Shortly thereafter, on August 27, 2017, Major General Hassan Firouzabadi of the Islamic Revolutionary Guards Corp (IRGC), top military adviser to Ayatollah Khamenei, said that "in the Islamic Republic of Iran, no official, foreign or Iranian, nor even other unrelated members of the armed forces, can inspect our military centers except with the permission of the [c]ommander in [c]hief."  The "commander in chief" is Ayatollah Khamenei.

In fact, an October 2017 report released by the National Council of Resistance of Iran (NCRI) states with a high degree of certainty that four new military sites "involved in various aspects of the nuclear weapons program" along with two headquarters are operating in Iran free of inspection.  These six sites operate in flagrant violation of the expectations laid down in the JCPOA.

According to Alireza Jafarzadeh of the NCRI, in an article posted on Townhall.com:

Tehran has two nuclear programs – one civilian and the other military.  The military program has been and remains at the heart of Iran's nuclear activities.  Officials of the IRGC help to bridge the two programs.

Dr. Fereydoun Abbasi Davani embodies this role.  A member of the IRGC at its inception, he received a Ph.D. in nuclear science and is also an expert in laser technology, which he used to help the advancement of the laser refinement process.  After playing an active role in the creation of the weaponization headquarters and achieving the rank of general within the IRGC, Abbasi was for years the head of the Atomic Energy Organization of Iran, the civilian sector.

The civilian sector of the nuclear program has systematically provided a plausible logistical cover for the military sector and acts as a conduit for it.  The results of the research and advancements of the civilian program have been directed to the military.

Iran has used multiple military-related nuclear sites to develop various areas of the nuclear program.  These sites include Pazhouheshkadeh, the Nouri Industrial site, the Haft-Tir site, and the Sanjarian site.  Each of these locations and their operations are either controlled by, directed by, or work in close association with the military Organization of Defensive Innovation and Research (Sazman-e Pazhouheshhaye Novin-e Defa'i), known by its Persian acronym SPND.  The sites focus on the different aspects of nuclear weapons that facilitate their use, such as transport, detonation, and warhead design.

Iran is free to keep military sites off-limits to inspection and is not even bound by the nuclear deal altogether.  In exchange for the charade of appearing to agree to the nuclear deal, the Obama administration granted Iran access to $150 billion.  To make matters worse, Iran plans to begin receive new Boeing aircraft this April that would undoubtedly be used to arm and support Iran's terror proxies in the region.

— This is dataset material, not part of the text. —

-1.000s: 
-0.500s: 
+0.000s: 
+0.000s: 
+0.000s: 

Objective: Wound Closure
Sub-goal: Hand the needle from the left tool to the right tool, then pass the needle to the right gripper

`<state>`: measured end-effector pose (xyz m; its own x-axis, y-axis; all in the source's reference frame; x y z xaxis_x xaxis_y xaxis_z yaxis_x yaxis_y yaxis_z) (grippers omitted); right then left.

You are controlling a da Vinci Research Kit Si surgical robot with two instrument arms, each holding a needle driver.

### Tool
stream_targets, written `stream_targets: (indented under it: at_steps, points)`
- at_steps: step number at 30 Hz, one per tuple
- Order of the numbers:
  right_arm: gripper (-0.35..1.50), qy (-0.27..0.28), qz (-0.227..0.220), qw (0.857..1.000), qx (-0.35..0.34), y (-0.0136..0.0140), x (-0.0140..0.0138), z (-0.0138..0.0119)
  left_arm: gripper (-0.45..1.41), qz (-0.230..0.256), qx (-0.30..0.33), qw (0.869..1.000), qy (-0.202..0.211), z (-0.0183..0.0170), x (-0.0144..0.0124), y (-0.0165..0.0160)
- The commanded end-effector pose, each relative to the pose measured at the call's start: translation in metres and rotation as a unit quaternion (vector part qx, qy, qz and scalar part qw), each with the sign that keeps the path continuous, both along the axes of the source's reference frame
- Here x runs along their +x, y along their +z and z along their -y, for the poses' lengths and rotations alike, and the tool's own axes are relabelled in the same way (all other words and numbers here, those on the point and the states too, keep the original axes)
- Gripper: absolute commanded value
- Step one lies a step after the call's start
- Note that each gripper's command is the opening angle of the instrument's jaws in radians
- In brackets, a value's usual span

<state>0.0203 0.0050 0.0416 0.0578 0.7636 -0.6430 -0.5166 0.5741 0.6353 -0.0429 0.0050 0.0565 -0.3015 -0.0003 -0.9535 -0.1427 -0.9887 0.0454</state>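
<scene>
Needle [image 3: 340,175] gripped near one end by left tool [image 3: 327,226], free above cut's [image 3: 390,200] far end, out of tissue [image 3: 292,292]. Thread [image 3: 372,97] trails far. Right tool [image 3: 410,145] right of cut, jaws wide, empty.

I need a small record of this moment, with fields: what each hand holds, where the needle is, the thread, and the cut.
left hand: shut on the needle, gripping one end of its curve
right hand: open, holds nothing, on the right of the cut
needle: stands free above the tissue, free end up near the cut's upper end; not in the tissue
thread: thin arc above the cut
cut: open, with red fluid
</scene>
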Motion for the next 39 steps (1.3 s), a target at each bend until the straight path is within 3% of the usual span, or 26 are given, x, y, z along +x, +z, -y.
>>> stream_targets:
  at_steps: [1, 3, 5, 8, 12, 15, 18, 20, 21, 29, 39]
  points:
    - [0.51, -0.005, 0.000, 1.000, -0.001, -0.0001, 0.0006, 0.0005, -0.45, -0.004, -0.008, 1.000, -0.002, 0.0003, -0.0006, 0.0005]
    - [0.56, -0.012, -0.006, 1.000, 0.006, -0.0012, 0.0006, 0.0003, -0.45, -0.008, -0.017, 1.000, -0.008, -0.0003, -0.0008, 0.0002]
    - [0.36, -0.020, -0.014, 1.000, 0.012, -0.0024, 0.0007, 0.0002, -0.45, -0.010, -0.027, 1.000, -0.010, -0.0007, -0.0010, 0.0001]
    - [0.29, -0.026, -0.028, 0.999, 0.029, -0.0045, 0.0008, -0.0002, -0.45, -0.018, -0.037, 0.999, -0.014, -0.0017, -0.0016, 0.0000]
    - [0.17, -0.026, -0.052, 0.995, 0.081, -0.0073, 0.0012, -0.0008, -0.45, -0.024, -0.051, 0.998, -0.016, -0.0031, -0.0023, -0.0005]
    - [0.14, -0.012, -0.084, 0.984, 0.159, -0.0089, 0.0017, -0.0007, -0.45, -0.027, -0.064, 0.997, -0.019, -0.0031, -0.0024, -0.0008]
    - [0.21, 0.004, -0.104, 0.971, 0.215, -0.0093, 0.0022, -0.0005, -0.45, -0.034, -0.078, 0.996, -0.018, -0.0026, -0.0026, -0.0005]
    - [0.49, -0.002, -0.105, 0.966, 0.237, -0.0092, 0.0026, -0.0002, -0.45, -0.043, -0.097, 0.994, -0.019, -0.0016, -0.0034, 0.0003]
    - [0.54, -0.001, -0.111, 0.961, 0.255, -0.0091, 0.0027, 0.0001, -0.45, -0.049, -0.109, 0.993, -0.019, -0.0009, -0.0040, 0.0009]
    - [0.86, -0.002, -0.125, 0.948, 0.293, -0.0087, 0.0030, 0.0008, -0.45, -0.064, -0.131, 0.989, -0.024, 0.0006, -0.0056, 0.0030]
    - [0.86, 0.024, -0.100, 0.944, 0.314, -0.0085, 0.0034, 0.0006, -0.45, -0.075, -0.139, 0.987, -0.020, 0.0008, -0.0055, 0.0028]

Iran has a history of using commercial aircraft to transport weaponry.  According to a 2011 press release from the U.S. Treasury Department, "rockets or missiles have been transported via Iran Air passenger aircraft" and have "been used to transport missile or rocket components to Syria."  The new jets would enable Iran to triple its commercial air fleet from approximately 250 to 750 aircraft, enabling it to more quickly arm Hezb'allah with advanced weaponry that could be used against U.S. forces in the region and against U.S. allies, such as Israel and Saudi Arabia.

It is clear that the Iranian nuclear deal is a farce and that the U.S. must decertify it.  The threat to U.S. national security and international security from inaction to combat Iran's active nuclear weapons program cannot be overstated.  The threat the despotic Iranian regime poses to its own innocent civilians constitutes a grievous and inexcusable evil that must be stopped.

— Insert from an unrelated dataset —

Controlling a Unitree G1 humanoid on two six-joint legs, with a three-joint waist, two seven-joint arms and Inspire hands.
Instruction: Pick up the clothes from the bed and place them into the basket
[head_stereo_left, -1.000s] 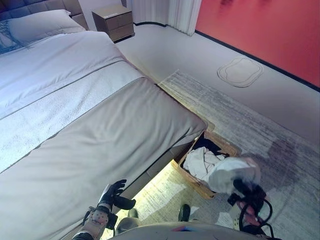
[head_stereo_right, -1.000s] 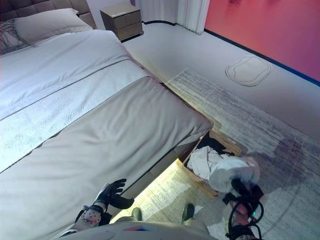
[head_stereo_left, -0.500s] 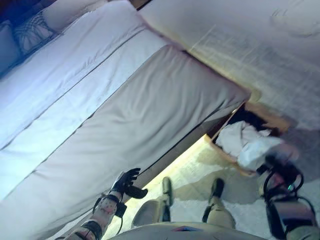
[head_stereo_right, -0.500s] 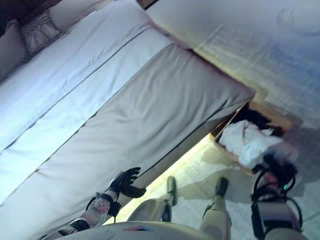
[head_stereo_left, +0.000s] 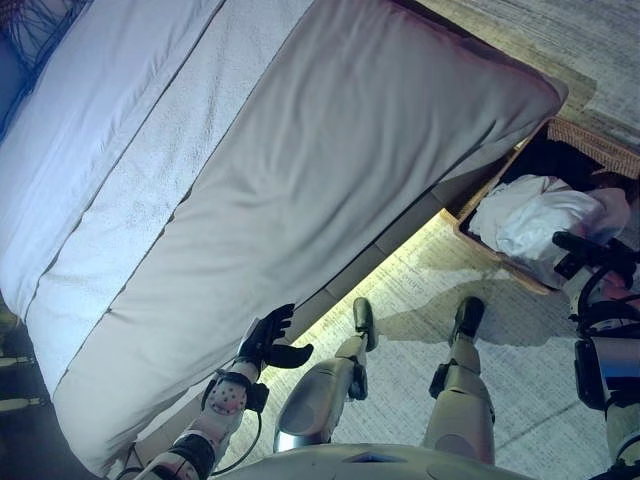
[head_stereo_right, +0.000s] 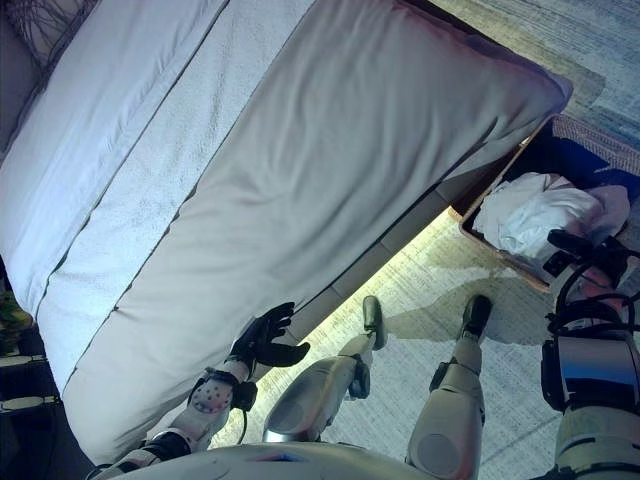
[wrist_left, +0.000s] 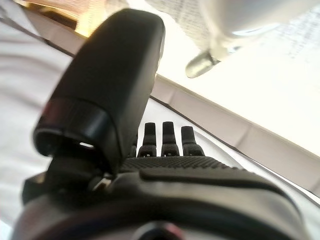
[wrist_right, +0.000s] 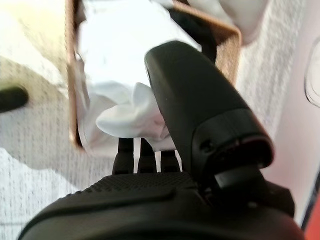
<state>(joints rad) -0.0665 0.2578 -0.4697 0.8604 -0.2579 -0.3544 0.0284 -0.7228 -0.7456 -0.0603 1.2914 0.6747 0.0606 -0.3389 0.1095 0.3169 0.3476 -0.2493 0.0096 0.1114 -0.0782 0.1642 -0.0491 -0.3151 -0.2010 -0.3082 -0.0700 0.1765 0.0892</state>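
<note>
Camera view swings since 1 s ago; bed (head_stereo_left: 300, 150) now bare of clothes, so I judge task near done. Basket (head_stereo_left: 590, 150) at bed's foot corner holds white clothes (head_stereo_left: 540, 215). Right hand (head_stereo_left: 590, 255) just beside basket, fingers straight, clothes touching fingertips, not clamped. Left hand (head_stereo_left: 268, 345) open, empty, at bed's near edge.

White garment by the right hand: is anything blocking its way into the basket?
Nothing visible does. The white garment sits just past the right hand, above the open basket, which holds dark clothes too.
</note>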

Where the League of Nations failed in its mission to prevent WWII and where the United Nations has failed to stop Iran's nuclear program with illusory assurances of peace courtesy of a failed Iranian nuclear deal, it is up to the U.S. and President Trump to make America and the world safe again by decertifying the Iran nuclear deal and by sanctioning Iran.  President Trump has demonstrated that moral clarity and leadership reside in the White House.  Such leadership is sorely needed for long-term international security.